Exercise data =
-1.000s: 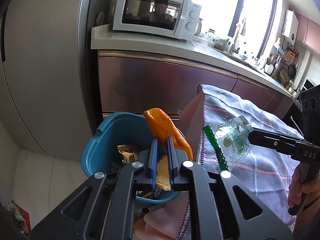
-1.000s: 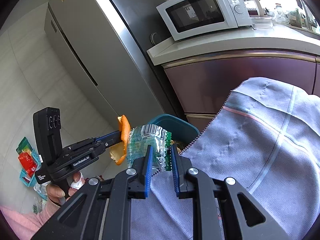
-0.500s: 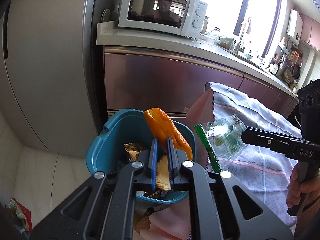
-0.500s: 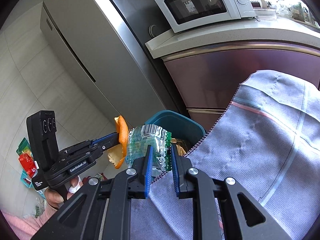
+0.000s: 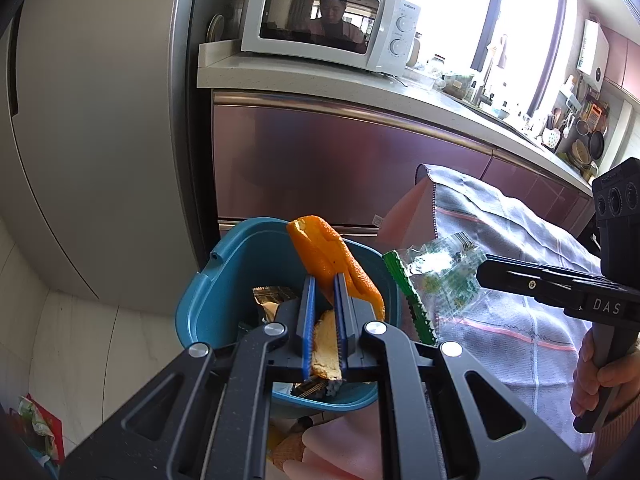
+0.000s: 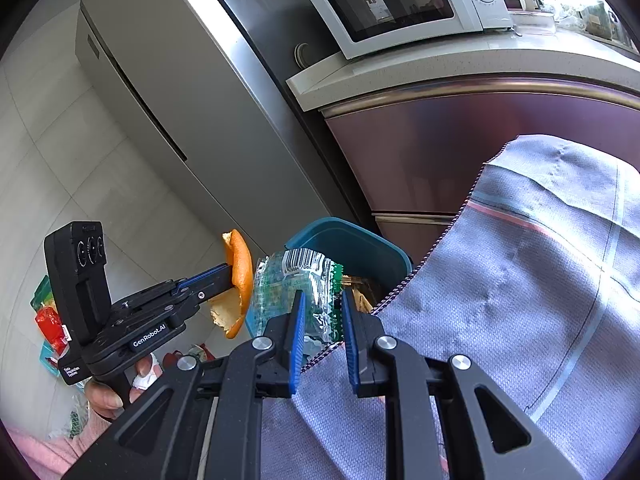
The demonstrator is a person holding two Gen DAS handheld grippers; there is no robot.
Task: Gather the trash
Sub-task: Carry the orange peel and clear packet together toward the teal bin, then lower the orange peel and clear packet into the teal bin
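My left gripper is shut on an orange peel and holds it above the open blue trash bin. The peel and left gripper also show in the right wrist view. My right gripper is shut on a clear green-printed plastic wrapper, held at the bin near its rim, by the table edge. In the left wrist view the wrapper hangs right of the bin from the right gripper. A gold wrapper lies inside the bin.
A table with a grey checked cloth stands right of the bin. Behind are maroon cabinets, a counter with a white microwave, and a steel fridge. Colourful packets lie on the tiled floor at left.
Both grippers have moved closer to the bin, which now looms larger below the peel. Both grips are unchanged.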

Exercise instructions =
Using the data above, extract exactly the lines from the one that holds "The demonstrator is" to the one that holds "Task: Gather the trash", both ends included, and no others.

Answer =
The demonstrator is a person holding two Gen DAS handheld grippers; there is no robot.
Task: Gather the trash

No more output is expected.